If you are thinking of buying or selling Shanghai Mechanical & Electrical IndustryLtd stock, you should check out this FREE detailed report on its balance sheet.

What About Dividends?

When looking at investment returns, it is important to consider the difference between total shareholder return (TSR) and share price return. The TSR incorporates the value of any spin-offs or discounted capital raisings, along with any dividends, based on the assumption that the dividends are reinvested. So for companies that pay a generous dividend, the TSR is often a lot higher than the share price return. As it happens, Shanghai Mechanical & Electrical IndustryLtd's TSR for the last 1 year was 64%, which exceeds the share price return mentioned earlier. This is largely a result of its dividend payments!

A Different Perspective

It's nice to see that Shanghai Mechanical & Electrical IndustryLtd shareholders have received a total shareholder return of 64% over the last year. Of course, that includes the dividend. That's better than the annualised return of 5% over half a decade, implying that the company is doing better recently. In the best case scenario, this may hint at some real business momentum, implying that now could be a great time to delve deeper.

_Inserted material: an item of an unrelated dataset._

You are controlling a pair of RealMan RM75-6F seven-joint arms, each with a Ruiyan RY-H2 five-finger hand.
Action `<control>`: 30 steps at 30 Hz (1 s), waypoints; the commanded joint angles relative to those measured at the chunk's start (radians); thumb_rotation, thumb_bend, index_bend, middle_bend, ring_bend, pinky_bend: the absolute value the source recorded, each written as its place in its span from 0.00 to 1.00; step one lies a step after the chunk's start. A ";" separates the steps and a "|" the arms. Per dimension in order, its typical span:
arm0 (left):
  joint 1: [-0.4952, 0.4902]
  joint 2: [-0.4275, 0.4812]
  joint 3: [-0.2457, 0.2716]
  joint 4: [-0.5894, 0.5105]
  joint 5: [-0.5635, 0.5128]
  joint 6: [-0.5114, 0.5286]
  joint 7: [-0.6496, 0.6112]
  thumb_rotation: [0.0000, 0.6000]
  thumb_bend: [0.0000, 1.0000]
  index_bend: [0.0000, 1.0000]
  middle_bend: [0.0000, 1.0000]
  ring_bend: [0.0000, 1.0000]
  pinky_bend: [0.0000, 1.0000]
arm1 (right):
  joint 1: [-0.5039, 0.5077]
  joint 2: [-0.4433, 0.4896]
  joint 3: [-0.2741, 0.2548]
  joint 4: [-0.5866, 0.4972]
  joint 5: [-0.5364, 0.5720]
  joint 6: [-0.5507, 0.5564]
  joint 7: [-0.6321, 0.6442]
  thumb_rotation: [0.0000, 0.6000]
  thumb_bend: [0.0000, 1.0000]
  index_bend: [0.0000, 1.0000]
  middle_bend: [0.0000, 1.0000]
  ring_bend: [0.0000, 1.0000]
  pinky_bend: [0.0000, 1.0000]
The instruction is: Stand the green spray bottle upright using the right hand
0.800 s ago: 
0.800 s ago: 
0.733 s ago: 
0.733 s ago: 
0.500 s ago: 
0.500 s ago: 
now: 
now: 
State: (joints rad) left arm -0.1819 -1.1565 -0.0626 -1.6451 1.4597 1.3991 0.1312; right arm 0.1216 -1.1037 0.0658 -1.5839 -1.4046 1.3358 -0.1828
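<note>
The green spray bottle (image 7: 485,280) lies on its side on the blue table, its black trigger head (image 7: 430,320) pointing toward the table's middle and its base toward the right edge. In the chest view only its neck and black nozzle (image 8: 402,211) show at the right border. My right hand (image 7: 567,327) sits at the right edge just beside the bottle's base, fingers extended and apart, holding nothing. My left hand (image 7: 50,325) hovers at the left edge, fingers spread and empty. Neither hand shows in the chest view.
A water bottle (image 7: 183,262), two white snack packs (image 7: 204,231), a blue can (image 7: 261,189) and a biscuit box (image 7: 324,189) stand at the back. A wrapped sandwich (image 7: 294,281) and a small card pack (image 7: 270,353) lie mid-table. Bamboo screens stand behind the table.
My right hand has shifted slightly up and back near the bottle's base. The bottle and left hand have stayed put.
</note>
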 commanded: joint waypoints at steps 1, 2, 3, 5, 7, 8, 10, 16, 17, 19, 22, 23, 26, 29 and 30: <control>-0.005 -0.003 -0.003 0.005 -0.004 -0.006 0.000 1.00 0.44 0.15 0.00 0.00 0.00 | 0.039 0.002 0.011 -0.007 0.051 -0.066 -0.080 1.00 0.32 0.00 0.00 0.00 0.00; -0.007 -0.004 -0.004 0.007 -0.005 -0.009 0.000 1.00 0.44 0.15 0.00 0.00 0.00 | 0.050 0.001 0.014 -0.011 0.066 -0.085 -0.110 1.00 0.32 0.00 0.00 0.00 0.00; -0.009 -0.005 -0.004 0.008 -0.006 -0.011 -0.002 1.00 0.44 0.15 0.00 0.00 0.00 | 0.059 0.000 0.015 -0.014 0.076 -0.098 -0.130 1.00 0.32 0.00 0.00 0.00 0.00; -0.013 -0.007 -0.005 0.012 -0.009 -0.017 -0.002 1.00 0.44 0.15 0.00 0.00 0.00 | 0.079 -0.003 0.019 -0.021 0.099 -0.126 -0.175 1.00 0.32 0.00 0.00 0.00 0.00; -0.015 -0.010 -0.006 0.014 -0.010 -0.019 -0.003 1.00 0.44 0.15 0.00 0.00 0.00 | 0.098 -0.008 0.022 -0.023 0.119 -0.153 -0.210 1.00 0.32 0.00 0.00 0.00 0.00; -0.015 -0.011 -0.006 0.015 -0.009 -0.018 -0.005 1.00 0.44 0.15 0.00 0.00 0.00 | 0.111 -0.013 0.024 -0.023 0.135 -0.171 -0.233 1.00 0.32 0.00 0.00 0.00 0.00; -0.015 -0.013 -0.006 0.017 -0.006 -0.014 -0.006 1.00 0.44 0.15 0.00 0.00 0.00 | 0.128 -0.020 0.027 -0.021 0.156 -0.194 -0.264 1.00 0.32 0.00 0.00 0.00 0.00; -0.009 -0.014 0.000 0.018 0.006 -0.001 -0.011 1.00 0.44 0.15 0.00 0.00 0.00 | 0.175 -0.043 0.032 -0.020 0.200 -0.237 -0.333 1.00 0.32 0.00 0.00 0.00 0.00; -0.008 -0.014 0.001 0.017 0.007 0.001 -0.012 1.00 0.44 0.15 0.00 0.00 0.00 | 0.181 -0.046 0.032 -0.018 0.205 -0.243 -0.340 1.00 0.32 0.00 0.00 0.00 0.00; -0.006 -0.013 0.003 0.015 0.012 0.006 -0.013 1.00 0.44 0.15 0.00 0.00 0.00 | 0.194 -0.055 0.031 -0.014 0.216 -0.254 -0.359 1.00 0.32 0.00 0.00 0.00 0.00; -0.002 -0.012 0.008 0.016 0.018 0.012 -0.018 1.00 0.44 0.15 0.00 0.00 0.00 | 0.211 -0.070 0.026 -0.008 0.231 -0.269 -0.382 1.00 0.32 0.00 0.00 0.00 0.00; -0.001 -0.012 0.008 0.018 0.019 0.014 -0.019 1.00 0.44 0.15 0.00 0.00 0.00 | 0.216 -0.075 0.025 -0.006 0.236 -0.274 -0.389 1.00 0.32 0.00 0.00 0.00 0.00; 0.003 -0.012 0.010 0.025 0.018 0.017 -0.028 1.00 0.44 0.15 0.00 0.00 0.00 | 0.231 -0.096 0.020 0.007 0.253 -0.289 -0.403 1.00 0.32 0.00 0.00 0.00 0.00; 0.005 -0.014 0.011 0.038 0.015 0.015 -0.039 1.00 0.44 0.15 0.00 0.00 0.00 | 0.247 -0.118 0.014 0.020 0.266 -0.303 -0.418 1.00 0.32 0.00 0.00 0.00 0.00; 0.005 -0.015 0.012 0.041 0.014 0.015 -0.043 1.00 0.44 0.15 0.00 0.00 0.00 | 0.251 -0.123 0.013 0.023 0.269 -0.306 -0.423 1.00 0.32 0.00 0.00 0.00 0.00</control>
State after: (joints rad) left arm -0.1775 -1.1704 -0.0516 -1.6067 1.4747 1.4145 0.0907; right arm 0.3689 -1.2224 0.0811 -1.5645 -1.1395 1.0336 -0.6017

I find it very interesting to look at share price over the long term as a proxy for business performance. But to truly gain insight, we need to consider other information, too. Consider risks, for instance. Every company has them, and we've spotted 1 warning sign for Shanghai Mechanical & Electrical IndustryLtd you should know about.

If you like to buy stocks alongside management, then you might just love this free list of companies. (Hint: many of them are unnoticed AND have attractive valuation).

Please note, the market returns quoted in this article reflect the market weighted average returns of stocks that currently trade on Chinese exchanges.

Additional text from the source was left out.